### TASK OBJECTIVE
Nothing should be left out. Transcribe the entries exactly as written.

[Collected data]
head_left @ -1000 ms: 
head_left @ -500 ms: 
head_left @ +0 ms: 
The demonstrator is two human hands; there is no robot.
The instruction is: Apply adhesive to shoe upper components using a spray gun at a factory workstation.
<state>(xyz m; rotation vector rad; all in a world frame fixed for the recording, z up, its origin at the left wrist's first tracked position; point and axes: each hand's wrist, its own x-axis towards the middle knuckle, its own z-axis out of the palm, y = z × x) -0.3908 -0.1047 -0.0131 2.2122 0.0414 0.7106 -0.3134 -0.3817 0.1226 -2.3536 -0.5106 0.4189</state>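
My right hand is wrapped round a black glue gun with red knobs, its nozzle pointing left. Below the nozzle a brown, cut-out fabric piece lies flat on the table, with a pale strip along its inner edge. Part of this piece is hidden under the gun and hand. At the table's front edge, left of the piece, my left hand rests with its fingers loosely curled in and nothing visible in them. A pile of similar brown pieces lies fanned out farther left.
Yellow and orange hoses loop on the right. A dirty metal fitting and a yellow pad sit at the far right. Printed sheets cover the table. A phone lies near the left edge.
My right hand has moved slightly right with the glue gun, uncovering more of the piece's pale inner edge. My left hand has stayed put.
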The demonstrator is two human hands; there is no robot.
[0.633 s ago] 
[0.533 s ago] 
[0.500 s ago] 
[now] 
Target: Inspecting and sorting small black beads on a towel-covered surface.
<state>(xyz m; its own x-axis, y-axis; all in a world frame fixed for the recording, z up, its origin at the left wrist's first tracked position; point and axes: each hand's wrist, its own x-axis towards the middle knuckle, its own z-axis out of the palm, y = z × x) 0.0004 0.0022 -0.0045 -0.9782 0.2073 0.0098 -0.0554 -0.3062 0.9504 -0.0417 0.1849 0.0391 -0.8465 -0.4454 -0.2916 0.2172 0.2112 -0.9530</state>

### RESPONSE TO THE TASK
head_left @ -1000 ms: 
head_left @ -500 ms: 
head_left @ +0 ms: 
The demonstrator is two human hands; there is no robot.
The instruction is: Apply adhesive to shoe upper components using a spray gun at a factory workstation.
<state>(xyz m; rotation vector rad; all in a world frame fixed for the recording, z up, its origin at the left wrist's first tracked position; point and axes: each hand's wrist, its own x-axis towards the middle knuckle, its own z-axis out of the palm, y = z × x) -0.3908 -0.1047 -0.0131 2.2122 0.0414 0.7106 -0.3134 -0.3817 0.1226 -2.3536 -0.5106 0.4189</state>
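My right hand is wrapped round a black glue gun with red knobs, its nozzle pointing left. Below the nozzle a brown, cut-out fabric piece lies flat on the table, with a pale strip along its inner edge. Part of this piece is hidden under the gun and hand. At the table's front edge, left of the piece, my left hand rests with its fingers loosely curled in and nothing visible in them. A pile of similar brown pieces lies fanned out farther left.
Yellow and orange hoses loop on the right. A dirty metal fitting and a yellow pad sit at the far right. Printed sheets cover the table. A phone lies near the left edge.
My right hand has moved slightly right with the glue gun, uncovering more of the piece's pale inner edge. My left hand has stayed put.
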The demonstrator is two human hands; there is no robot.
[0.633 s ago] 
[0.533 s ago] 
[0.500 s ago] 
[now] 
Target: Inspecting and sorting small black beads on a towel-covered surface.
<state>(xyz m; its own x-axis, y-axis; all in a world frame fixed for the recording, z up, its origin at the left wrist's first tracked position; point and axes: each hand's wrist, its own x-axis towards the middle knuckle, its own z-axis out of the palm, y = z × x) 0.0004 0.0022 -0.0045 -0.9782 0.2073 0.0098 -0.0554 -0.3062 0.9504 -0.0417 0.1849 0.0391 -0.8465 -0.4454 -0.2916 0.2172 0.2112 -0.9530</state>

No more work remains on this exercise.